If you or a loved one has been injured in a truck accident, mechanical failure may be to blame. An experienced commercial vehicle attorney can help you determine the cause of your accident and help you seek appropriate compensation.
The Most Common Mechanical Failures in Truck Accidents
Driving next to a large truck on the road can be intimidating. Semi-trailer trucks are huge, with some outweighing passenger vehicles at a rate of 20 to 1. When we drive next to these vehicles, we rely on the drivers to practice safe driving habits and properly maintain their vehicles. Unfortunately, mechanical failure in truck accidents causes hundreds of collisions each year resulting in a variety of headaches whether they be literal, financial, convenience, or otherwise. These mechanical failures include:
A truck’s brakes are arguably one of the most important components of the vehicle. Drivers rely on brakes to bring the truck to a complete stop. When the brakes fail, however, the driver can lose control of the truck and crash into other objects or vehicles. Proper maintenance and inspection are each critical to ensuring effective brake deployment. Over the years, several studies have investigated the role of brakes (or the failure of) in truck accidents. A 2010 study found that, of the trucks involved in the Large Truck Crash Causation Study, 55 percent had at least one mechanical violation. Of those violations, brake issues led the way with over 36 percent of all mechanical violations.

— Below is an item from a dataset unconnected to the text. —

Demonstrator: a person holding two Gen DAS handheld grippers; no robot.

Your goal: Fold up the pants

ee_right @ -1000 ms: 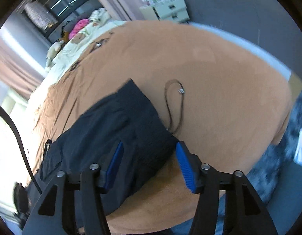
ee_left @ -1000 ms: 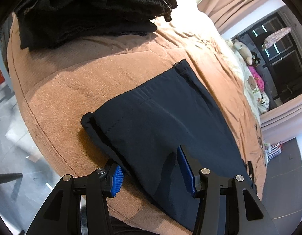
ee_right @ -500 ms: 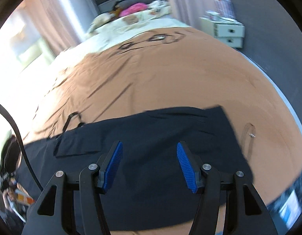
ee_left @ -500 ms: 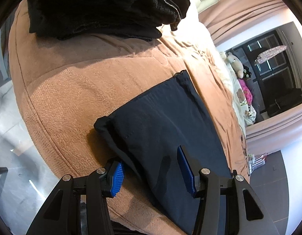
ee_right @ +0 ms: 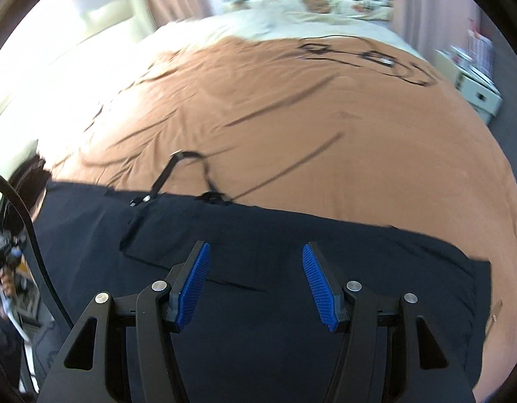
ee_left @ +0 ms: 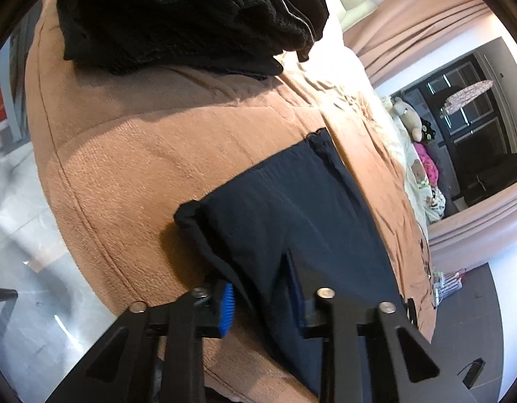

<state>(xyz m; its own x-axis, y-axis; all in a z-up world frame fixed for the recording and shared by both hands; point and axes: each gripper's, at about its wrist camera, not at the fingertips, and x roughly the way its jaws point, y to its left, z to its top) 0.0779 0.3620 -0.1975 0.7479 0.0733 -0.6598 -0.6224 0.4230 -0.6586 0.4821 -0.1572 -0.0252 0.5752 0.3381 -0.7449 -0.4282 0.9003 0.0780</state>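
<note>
Dark navy pants (ee_left: 292,208) lie flat on a brown bed cover (ee_left: 157,154), one end near the bed's corner. My left gripper (ee_left: 262,302) is at that end's near edge. Its jaws are closing, and a raised fold of the cloth fills the gap between the blue pads and hides most of the right one. In the right wrist view the pants (ee_right: 325,245) stretch across the lower frame, with a black strap loop (ee_right: 178,164) at their far edge. My right gripper (ee_right: 256,285) hovers open over the middle of them, nothing between its fingers.
A pile of black clothes (ee_left: 191,16) sits on the bed beyond the pants. The bed edge and grey floor (ee_left: 30,235) lie to the left. Stuffed toys (ee_left: 409,117) and a cream sheet are at the far end. A white cabinet (ee_right: 476,80) stands beside the bed.
The left jaws have narrowed onto the pants' edge and the cloth between them has bunched up. The right gripper has swung and rolled from the pants' end to over their middle.
</note>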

There are two main reasons why truck tires fail: driver negligence and product defect. Worn-out or poorly maintained tires can lead to a tire blowout, which can be extremely dangerous for any vehicle in the truck’s path. When a tire blowout occurs, the driver can easily lose control of the truck. This may cause him or her to swerve into adjacent lanes. Another danger is the tire itself. During a blowout, scraps from the tire can scatter into the surrounding area. The tire pieces can obstruct a driver’s visibility, land in a vehicle’s path, or cause a driver to move into another lane to avoid the hazard.
Truckers rely on steering to move in and out of traffic. When the steering mechanisms fail, the driver may not be able to avoid hazards on the road. A truck’s steering system relies on steering fluid to work properly. When the fluid is not replaced or a driver misses an inspection, it can lead to an accident.

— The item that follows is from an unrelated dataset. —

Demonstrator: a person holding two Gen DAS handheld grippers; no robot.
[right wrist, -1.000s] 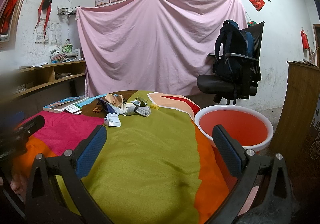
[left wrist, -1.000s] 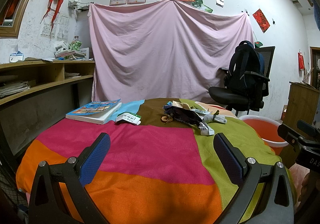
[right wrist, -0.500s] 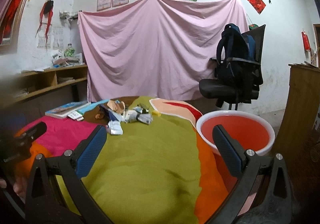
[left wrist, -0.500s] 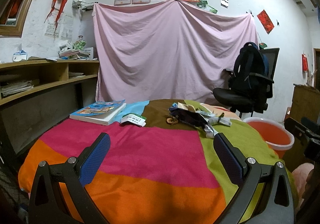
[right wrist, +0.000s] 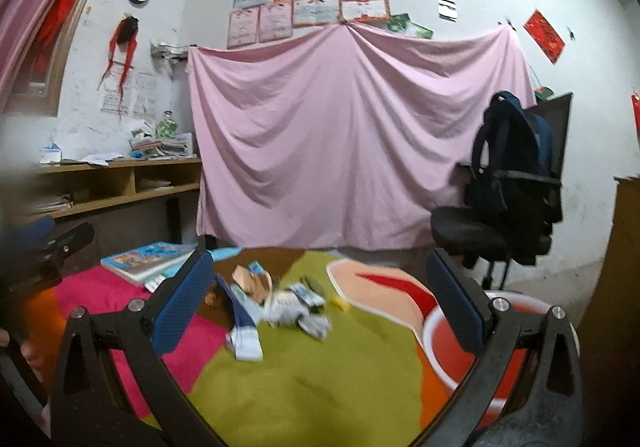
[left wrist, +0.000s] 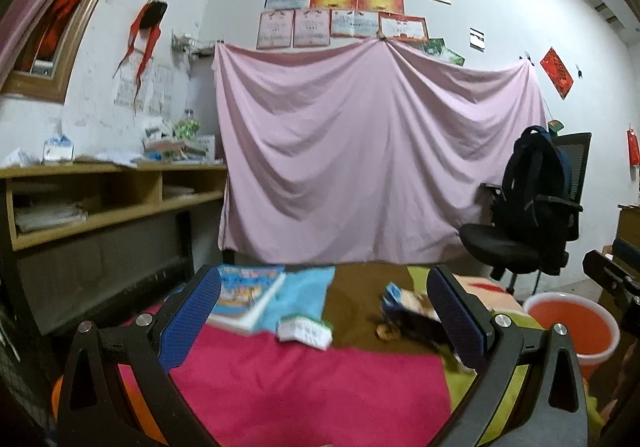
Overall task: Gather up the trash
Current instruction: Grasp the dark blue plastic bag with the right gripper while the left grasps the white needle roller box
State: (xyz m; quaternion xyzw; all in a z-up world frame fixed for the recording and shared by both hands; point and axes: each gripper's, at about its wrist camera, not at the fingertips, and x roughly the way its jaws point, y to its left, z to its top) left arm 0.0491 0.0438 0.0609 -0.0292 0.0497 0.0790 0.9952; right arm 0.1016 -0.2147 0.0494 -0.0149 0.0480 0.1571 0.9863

The transmission is responsible for shifting gears in the truck’s engine. This allows the truck to adjust speeds and provides power to haul loads up hills. The transmission is particularly vulnerable to wear and tear, especially if the truck is carrying a heavy load. Regular maintenance is essential to prevent transmission failure. Even when a driver meets regular maintenance requirements, the transmission may still have issues if the truck frequently carries loads above the recommended limit.
Trailer Coupling Detachment
The trailer coupling is the device that connects the truck to its trailer. A secure connection is important to ensure that the driver does not lose the load while traveling. A loose load can be extremely dangerous and cause severe damage to surrounding vehicles. The primary reasons for coupling failures include poor maintenance and driver error. Proper training is essential to ensure that drivers know how to connect and disconnect their trailers.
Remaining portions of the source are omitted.